## Assigned task
Reproduce, character for character, the entries from their opening line through the line with "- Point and".

Segment Start: Extracted data

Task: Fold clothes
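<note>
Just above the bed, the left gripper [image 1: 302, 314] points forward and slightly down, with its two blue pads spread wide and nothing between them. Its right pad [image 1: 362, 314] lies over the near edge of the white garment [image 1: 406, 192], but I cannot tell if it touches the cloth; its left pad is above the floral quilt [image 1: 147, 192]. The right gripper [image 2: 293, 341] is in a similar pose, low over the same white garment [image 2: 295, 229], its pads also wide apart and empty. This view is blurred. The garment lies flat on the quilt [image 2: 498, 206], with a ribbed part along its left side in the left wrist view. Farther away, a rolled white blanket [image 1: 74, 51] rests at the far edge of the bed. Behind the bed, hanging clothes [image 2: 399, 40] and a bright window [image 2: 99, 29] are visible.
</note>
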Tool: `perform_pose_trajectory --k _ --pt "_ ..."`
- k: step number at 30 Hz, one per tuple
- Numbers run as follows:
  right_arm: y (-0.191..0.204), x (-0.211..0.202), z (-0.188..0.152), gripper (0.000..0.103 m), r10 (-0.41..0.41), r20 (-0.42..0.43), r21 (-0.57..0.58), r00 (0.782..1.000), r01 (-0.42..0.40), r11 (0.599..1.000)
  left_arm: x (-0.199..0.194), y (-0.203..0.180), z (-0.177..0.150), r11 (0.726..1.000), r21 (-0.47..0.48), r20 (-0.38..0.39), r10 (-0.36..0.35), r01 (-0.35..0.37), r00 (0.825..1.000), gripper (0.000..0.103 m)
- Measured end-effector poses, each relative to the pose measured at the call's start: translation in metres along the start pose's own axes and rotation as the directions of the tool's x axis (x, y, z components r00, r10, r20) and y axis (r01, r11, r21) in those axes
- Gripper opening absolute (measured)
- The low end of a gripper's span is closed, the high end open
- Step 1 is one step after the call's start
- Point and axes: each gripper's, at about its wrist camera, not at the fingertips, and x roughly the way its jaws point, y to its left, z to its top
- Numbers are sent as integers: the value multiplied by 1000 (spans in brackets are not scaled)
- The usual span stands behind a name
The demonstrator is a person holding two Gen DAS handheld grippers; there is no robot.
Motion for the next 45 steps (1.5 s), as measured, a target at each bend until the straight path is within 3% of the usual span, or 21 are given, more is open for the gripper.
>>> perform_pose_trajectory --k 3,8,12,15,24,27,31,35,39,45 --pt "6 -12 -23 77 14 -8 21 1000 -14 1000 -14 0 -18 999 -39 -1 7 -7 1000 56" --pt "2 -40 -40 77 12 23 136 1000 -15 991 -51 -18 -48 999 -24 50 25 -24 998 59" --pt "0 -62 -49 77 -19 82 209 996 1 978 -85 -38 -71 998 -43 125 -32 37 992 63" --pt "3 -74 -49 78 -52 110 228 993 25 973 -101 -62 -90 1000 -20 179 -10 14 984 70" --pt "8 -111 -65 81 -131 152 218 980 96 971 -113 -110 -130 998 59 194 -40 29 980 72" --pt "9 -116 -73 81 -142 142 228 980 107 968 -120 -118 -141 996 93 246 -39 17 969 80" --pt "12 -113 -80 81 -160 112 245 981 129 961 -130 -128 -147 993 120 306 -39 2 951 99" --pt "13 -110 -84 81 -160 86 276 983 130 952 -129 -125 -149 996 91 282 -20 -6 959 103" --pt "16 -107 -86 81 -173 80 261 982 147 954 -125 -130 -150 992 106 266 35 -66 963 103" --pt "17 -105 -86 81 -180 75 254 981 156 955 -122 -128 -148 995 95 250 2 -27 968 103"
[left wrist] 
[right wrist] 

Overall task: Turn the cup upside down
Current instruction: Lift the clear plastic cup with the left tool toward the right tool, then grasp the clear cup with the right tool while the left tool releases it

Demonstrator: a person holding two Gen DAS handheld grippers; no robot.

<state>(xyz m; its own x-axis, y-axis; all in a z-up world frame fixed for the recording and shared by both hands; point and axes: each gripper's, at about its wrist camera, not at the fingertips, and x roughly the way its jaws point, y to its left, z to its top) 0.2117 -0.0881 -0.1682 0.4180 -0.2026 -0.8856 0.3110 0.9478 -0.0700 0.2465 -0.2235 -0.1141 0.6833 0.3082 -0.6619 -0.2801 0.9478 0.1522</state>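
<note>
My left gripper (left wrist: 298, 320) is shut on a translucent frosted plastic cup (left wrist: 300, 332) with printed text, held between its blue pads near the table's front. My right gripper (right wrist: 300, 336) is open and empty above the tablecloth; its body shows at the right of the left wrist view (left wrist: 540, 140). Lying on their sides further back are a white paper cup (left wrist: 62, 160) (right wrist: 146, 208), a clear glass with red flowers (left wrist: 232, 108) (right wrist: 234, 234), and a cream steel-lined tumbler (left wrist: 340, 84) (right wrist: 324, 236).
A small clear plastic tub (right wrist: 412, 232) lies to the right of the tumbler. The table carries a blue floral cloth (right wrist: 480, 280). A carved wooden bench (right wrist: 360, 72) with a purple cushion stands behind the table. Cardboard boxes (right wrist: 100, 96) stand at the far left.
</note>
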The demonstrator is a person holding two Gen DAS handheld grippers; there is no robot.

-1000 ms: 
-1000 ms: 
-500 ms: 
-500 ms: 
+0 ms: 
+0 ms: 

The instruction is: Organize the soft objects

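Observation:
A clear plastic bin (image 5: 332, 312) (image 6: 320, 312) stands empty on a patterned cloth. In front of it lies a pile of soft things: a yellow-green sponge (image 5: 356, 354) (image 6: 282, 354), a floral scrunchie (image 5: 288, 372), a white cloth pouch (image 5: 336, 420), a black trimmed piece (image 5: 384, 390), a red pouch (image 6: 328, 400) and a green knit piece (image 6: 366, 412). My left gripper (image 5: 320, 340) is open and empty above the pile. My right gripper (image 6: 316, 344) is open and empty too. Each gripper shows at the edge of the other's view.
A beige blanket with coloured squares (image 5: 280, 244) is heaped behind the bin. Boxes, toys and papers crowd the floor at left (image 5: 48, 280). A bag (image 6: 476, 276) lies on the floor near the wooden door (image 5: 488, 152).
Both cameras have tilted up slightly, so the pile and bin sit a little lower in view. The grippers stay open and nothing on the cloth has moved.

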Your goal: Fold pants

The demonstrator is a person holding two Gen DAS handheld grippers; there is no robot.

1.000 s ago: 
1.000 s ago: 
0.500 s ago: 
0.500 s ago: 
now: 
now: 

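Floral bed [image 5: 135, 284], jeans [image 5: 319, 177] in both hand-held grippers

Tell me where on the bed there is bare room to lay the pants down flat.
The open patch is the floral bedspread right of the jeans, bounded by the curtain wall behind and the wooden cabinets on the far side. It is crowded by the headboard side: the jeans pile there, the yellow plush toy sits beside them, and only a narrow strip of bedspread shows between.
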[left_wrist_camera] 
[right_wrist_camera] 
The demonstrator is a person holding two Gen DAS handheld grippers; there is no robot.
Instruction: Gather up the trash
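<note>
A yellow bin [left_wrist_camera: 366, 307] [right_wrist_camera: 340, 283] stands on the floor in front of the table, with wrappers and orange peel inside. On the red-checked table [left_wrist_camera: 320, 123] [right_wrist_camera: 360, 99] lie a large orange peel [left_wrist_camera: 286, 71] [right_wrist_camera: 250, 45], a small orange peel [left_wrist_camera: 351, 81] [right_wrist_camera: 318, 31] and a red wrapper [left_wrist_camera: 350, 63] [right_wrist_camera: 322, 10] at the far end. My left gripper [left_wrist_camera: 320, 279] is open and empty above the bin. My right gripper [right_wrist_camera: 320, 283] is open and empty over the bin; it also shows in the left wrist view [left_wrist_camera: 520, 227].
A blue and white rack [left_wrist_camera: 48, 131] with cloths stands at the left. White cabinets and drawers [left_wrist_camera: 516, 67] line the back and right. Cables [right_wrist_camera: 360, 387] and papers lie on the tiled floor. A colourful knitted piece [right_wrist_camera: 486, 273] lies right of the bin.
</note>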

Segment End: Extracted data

## Task result
Task: Fold clothes
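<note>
Just above the bed, the left gripper [image 1: 302, 314] points forward and slightly down, with its two blue pads spread wide and nothing between them. Its right pad [image 1: 362, 314] lies over the near edge of the white garment [image 1: 406, 192], but I cannot tell if it touches the cloth; its left pad is above the floral quilt [image 1: 147, 192]. The right gripper [image 2: 293, 341] is in a similar pose, low over the same white garment [image 2: 295, 229], its pads also wide apart and empty. This view is blurred. The garment lies flat on the quilt [image 2: 498, 206], with a ribbed part along its left side in the left wrist view. Farther away, a rolled white blanket [image 1: 74, 51] rests at the far edge of the bed. Behind the bed, hanging clothes [image 2: 399, 40] and a bright window [image 2: 99, 29] are visible.
</note>
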Tool: `perform_pose_trajectory --k _ --pt "_ ..."`
- k: step number at 30 Hz, one per tuple
- Numbers run as follows:
  right_arm: y (-0.191..0.204), x (-0.211..0.202), z (-0.188..0.152), gripper (0.000..0.103 m), r10 (-0.41..0.41), r20 (-0.42..0.43), r21 (-0.57..0.58), r00 (0.782..1.000), r01 (-0.42..0.40), r11 (0.599..1.000)
  left_arm: x (-0.199..0.194), y (-0.203..0.180), z (-0.177..0.150), r11 (0.726..1.000), r21 (-0.47..0.48), r20 (-0.38..0.39), r10 (-0.36..0.35), r01 (-0.35..0.37), r00 (0.825..1.000), gripper (0.000..0.103 m)
- Measured end-effector poses, each relative to the pose measured at the call's start: translation in metres along the start pose's own axes and rotation as the directions of the tool's x axis (x, y, z components r00, r10, r20) and y axis (r01, r11, r21) in those axes
- Gripper opening absolute (measured)
- The low end of a gripper's span is closed, the high end open
- Step 1 is one step after the call's start
- Point and axes: each gripper's, at about its wrist camera, not at the fingertips, and x roughly the way its jaws point, y to its left, z to its top

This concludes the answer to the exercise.